# Exercise instructions
What you give back should match the listing word for word.

(Beginning of Given information)

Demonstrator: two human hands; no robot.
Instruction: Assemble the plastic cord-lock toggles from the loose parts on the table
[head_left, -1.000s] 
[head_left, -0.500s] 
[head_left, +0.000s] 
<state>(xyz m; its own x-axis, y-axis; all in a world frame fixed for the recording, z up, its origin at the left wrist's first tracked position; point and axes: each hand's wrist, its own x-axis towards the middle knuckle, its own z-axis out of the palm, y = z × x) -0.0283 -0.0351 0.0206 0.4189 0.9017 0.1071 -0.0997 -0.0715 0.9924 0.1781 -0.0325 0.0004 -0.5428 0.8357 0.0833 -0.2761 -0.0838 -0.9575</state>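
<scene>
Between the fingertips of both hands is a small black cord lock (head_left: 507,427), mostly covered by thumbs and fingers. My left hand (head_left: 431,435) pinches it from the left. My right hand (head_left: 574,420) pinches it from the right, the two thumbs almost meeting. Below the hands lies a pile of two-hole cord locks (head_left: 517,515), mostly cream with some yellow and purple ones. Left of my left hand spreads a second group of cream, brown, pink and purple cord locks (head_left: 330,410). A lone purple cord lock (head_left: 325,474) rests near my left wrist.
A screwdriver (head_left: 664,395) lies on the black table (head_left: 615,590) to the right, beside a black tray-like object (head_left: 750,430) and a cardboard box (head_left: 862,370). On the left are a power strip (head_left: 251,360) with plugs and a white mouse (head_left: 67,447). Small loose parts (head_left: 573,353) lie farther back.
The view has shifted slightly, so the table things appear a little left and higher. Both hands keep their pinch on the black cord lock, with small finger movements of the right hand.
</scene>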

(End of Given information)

# Reply to the task
Demonstrator: two human hands; no robot.
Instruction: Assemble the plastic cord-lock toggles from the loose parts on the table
[head_left, -1.000s] 
[head_left, -0.500s] 
[head_left, +0.000s] 
<state>(xyz m; its own x-axis, y-axis; all in a world frame fixed for the recording, z up, its origin at the left wrist's first tracked position; point and axes: each hand's wrist, its own x-axis towards the middle knuckle, its own z-axis out of the palm, y = z × x) -0.0283 -0.0351 0.0206 0.4189 0.9017 0.1071 -0.0997 -0.0715 0.9924 0.1781 -0.0325 0.0004 -0.5428 0.8357 0.0833 -0.2761 -0.0838 -0.9575</state>
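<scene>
Between the fingertips of both hands is a small black cord lock (head_left: 507,427), mostly covered by thumbs and fingers. My left hand (head_left: 431,435) pinches it from the left. My right hand (head_left: 574,420) pinches it from the right, the two thumbs almost meeting. Below the hands lies a pile of two-hole cord locks (head_left: 517,515), mostly cream with some yellow and purple ones. Left of my left hand spreads a second group of cream, brown, pink and purple cord locks (head_left: 330,410). A lone purple cord lock (head_left: 325,474) rests near my left wrist.
A screwdriver (head_left: 664,395) lies on the black table (head_left: 615,590) to the right, beside a black tray-like object (head_left: 750,430) and a cardboard box (head_left: 862,370). On the left are a power strip (head_left: 251,360) with plugs and a white mouse (head_left: 67,447). Small loose parts (head_left: 573,353) lie farther back.
The view has shifted slightly, so the table things appear a little left and higher. Both hands keep their pinch on the black cord lock, with small finger movements of the right hand.
</scene>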

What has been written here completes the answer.